- [Task description] The entries shown below are to be printed in full, unaltered.

----------------------------------------

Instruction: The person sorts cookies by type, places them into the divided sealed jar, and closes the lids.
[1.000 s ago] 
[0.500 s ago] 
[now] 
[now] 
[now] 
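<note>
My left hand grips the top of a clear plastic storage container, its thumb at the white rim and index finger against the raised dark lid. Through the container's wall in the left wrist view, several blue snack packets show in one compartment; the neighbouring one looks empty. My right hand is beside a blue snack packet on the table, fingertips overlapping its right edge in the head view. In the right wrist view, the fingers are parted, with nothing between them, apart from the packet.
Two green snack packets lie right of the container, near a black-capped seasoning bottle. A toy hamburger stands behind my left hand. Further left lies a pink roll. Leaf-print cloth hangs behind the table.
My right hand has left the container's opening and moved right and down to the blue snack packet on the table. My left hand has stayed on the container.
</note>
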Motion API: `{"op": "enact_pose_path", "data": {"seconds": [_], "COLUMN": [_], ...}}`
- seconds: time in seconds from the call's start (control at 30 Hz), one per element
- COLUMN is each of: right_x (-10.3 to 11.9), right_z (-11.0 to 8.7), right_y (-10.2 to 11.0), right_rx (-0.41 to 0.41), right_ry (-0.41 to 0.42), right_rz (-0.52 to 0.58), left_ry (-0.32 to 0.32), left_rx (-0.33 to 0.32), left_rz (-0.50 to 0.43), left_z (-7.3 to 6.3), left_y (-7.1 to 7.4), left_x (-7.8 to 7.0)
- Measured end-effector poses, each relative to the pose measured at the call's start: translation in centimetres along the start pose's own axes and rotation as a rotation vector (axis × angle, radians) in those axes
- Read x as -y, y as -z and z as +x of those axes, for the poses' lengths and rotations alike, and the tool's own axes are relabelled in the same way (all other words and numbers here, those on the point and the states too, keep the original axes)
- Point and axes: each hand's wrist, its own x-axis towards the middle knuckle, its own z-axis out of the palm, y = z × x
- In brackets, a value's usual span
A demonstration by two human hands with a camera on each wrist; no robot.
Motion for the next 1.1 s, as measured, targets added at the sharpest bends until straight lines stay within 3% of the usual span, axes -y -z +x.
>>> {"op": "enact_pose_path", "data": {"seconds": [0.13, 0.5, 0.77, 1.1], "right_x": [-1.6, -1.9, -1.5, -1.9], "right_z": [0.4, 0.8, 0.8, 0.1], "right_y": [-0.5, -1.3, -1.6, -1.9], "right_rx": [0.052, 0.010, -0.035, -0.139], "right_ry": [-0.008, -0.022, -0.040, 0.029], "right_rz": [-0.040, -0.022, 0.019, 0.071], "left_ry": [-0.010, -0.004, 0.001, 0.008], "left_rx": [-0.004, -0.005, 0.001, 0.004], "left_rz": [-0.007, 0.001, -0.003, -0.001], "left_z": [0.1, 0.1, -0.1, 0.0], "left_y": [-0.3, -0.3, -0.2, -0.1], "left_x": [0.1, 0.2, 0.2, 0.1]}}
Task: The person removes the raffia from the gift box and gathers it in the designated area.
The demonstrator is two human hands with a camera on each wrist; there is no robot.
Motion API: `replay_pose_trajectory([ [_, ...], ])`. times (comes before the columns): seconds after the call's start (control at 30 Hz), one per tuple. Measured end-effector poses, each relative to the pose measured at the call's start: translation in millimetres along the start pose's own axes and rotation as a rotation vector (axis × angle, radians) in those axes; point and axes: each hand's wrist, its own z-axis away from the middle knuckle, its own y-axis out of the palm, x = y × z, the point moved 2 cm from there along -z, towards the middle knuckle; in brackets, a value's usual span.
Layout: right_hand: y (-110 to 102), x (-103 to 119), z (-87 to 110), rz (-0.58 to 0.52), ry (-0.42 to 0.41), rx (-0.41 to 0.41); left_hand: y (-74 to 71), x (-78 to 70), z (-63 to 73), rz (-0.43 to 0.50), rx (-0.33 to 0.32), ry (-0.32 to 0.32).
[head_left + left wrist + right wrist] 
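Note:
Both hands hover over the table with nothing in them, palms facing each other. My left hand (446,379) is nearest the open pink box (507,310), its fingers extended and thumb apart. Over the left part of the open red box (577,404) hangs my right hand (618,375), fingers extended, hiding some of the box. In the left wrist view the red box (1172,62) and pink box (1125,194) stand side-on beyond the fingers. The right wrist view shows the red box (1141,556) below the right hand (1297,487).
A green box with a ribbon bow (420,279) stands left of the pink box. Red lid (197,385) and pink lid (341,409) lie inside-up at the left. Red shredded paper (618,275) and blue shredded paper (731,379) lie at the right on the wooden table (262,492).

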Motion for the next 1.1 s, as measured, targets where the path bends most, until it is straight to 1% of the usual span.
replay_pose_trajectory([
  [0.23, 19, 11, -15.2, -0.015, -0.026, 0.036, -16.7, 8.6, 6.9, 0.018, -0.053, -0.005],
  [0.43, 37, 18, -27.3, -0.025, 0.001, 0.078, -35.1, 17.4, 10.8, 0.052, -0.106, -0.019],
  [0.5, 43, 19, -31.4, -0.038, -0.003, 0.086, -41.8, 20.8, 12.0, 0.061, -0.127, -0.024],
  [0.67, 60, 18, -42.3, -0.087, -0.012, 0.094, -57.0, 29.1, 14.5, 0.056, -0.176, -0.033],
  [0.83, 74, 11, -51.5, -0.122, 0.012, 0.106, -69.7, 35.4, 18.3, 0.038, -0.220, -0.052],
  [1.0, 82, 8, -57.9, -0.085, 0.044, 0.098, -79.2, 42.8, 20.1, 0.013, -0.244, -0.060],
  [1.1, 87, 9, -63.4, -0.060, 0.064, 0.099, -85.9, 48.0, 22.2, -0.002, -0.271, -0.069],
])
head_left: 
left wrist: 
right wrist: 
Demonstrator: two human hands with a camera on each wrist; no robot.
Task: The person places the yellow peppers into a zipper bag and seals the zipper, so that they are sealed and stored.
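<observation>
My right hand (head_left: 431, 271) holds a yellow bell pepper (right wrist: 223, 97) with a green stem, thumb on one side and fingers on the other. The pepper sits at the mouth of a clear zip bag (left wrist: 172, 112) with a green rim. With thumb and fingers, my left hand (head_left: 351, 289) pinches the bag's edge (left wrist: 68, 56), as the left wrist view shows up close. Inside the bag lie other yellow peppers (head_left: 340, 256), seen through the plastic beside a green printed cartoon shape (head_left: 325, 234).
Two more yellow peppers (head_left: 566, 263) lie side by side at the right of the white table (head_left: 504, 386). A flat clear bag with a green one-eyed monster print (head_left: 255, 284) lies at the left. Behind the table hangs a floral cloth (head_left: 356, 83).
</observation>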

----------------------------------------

- [Response to this exercise]
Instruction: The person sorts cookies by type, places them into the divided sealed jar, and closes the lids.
[1.000 s ago] 
[0.500 s ago] 
[now] 
[now] 
[now] 
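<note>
My left hand grips the top of a clear plastic storage container, its thumb at the white rim and index finger against the raised dark lid. Through the container's wall in the left wrist view, several blue snack packets show in one compartment; the neighbouring one looks empty. My right hand is beside a blue snack packet on the table, fingertips overlapping its right edge in the head view. In the right wrist view, the fingers are parted, with nothing between them, apart from the packet.
Two green snack packets lie right of the container, near a black-capped seasoning bottle. A toy hamburger stands behind my left hand. Further left lies a pink roll. Leaf-print cloth hangs behind the table.
My right hand has left the container's opening and moved right and down to the blue snack packet on the table. My left hand has stayed on the container.
</note>
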Motion API: `{"op": "enact_pose_path", "data": {"seconds": [_], "COLUMN": [_], ...}}`
- seconds: time in seconds from the call's start (control at 30 Hz), one per element
- COLUMN is each of: right_x (-10.3 to 11.9), right_z (-11.0 to 8.7), right_y (-10.2 to 11.0), right_rx (-0.41 to 0.41), right_ry (-0.41 to 0.42), right_rz (-0.52 to 0.58), left_ry (-0.32 to 0.32), left_rx (-0.33 to 0.32), left_rz (-0.50 to 0.43), left_z (-7.3 to 6.3), left_y (-7.1 to 7.4), left_x (-7.8 to 7.0)
- Measured end-effector poses, each relative to the pose measured at the call's start: translation in centimetres along the start pose's own axes and rotation as a rotation vector (axis × angle, radians) in those axes
- Read x as -y, y as -z and z as +x of those axes, for the poses' lengths and rotations alike, and the tool's own axes are relabelled in the same way (all other words and numbers here, those on the point and the states too, keep the original axes)
- Point and axes: each hand's wrist, its own x-axis towards the middle knuckle, its own z-axis out of the palm, y = z × x
- In brackets, a value's usual span
A demonstration by two human hands with a camera on each wrist; no robot.
Motion for the next 1.1 s, as measured, targets added at the sharpest bends until straight lines stay within 3% of the usual span, axes -y -z +x.
>>> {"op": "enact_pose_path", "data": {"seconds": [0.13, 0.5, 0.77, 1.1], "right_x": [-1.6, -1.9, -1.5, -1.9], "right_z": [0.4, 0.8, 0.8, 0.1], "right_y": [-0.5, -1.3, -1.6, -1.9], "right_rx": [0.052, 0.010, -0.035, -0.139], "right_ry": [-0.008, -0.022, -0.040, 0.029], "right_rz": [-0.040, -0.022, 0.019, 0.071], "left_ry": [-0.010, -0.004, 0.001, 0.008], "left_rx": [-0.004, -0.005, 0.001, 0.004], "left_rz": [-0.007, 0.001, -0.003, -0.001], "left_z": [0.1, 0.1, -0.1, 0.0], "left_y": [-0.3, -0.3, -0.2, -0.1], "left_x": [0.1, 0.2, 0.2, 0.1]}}
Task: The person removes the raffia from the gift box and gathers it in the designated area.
The demonstrator is two human hands with a camera on each wrist; there is no robot.
Motion API: `replay_pose_trajectory([ [_, ...], ])`. times (comes before the columns): seconds after the call's start (control at 30 Hz), one per tuple. Measured end-effector poses, each relative to the pose measured at the call's start: translation in millimetres along the start pose's own axes and rotation as a rotation vector (axis × angle, radians) in those axes; point and axes: each hand's wrist, its own z-axis away from the middle knuckle, its own y-axis out of the palm, x = y × z, the point moved 2 cm from there along -z, towards the middle knuckle; in brackets, a value's usual span.
Layout: right_hand: y (-110 to 102), x (-103 to 119), z (-87 to 110), rz (-0.58 to 0.52), ry (-0.42 to 0.41), rx (-0.41 to 0.41); left_hand: y (-74 to 71), x (-78 to 70), z (-63 to 73), rz (-0.43 to 0.50), rx (-0.33 to 0.32), ry (-0.32 to 0.32).
[head_left + left wrist + right wrist] 
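Note:
Both hands hover over the table with nothing in them, palms facing each other. My left hand (446,379) is nearest the open pink box (507,310), its fingers extended and thumb apart. Over the left part of the open red box (577,404) hangs my right hand (618,375), fingers extended, hiding some of the box. In the left wrist view the red box (1172,62) and pink box (1125,194) stand side-on beyond the fingers. The right wrist view shows the red box (1141,556) below the right hand (1297,487).
A green box with a ribbon bow (420,279) stands left of the pink box. Red lid (197,385) and pink lid (341,409) lie inside-up at the left. Red shredded paper (618,275) and blue shredded paper (731,379) lie at the right on the wooden table (262,492).
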
Motion for the next 1.1 s, as measured, targets where the path bends most, until it is straight to 1% of the usual span.
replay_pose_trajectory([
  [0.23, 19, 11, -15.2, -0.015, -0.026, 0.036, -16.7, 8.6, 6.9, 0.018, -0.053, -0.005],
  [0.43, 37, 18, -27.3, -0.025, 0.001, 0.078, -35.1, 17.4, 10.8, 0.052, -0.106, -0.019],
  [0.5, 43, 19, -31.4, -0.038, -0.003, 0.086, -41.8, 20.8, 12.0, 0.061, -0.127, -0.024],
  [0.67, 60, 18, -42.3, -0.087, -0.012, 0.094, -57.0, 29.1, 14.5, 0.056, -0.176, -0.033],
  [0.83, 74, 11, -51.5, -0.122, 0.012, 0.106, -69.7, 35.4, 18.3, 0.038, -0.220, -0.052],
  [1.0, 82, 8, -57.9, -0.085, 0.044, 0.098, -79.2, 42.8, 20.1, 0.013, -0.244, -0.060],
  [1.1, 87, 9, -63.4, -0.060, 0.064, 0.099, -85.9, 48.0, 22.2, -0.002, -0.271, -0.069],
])
head_left: 
left wrist: 
right wrist: 
Demonstrator: two human hands with a camera on each wrist; no robot.
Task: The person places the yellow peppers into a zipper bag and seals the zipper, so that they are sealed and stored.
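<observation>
My right hand (head_left: 431, 271) holds a yellow bell pepper (right wrist: 223, 97) with a green stem, thumb on one side and fingers on the other. The pepper sits at the mouth of a clear zip bag (left wrist: 172, 112) with a green rim. With thumb and fingers, my left hand (head_left: 351, 289) pinches the bag's edge (left wrist: 68, 56), as the left wrist view shows up close. Inside the bag lie other yellow peppers (head_left: 340, 256), seen through the plastic beside a green printed cartoon shape (head_left: 325, 234).
Two more yellow peppers (head_left: 566, 263) lie side by side at the right of the white table (head_left: 504, 386). A flat clear bag with a green one-eyed monster print (head_left: 255, 284) lies at the left. Behind the table hangs a floral cloth (head_left: 356, 83).
</observation>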

Work on the exercise is now finished.